*Work order*. Give back, word for word, the lines in the listing below from the one holding "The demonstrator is" down to the one holding "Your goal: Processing", both ends included.

*Given data*.
============

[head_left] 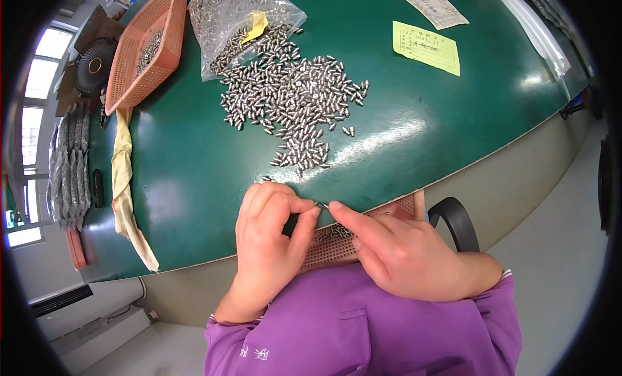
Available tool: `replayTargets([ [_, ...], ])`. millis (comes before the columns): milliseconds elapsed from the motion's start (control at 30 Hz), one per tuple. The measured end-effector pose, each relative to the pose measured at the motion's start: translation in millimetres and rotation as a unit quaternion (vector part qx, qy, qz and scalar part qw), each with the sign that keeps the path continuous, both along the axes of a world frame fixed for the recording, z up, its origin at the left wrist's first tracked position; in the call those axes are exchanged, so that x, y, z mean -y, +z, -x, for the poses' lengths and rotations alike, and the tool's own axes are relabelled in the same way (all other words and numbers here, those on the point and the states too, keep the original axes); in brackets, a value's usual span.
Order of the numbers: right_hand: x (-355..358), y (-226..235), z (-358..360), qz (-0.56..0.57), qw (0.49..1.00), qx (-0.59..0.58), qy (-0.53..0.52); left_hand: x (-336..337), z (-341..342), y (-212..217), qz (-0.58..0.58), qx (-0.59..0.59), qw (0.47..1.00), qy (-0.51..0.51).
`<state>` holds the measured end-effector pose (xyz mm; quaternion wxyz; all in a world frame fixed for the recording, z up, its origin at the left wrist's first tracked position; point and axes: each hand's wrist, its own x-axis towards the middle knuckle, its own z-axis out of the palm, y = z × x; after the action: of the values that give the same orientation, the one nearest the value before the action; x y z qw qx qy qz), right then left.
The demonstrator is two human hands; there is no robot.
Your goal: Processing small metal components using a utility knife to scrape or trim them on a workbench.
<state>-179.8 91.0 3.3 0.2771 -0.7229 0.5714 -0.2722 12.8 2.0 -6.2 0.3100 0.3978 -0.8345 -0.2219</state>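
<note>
As the left hand [267, 230] pinches the small metal piece [322, 207] between thumb and forefinger, best steady it above the pink basket [329, 251] below the grip, the right hand [408, 256], digits apart, touching its end lightly.

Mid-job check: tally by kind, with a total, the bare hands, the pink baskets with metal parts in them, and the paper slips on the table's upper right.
Bare hands: 2 (left hand, right hand)
Pink baskets with parts: 2 (upper-left basket, basket below the table edge)
Paper slips: 2 (yellow slip, white slip)
Total: 6
</note>
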Motion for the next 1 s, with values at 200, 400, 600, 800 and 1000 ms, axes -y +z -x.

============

*Solution to this problem*.
The demonstrator is two human hands; there is no robot.
Your goal: Processing small metal components using a utility knife to scrape or trim them on a workbench.

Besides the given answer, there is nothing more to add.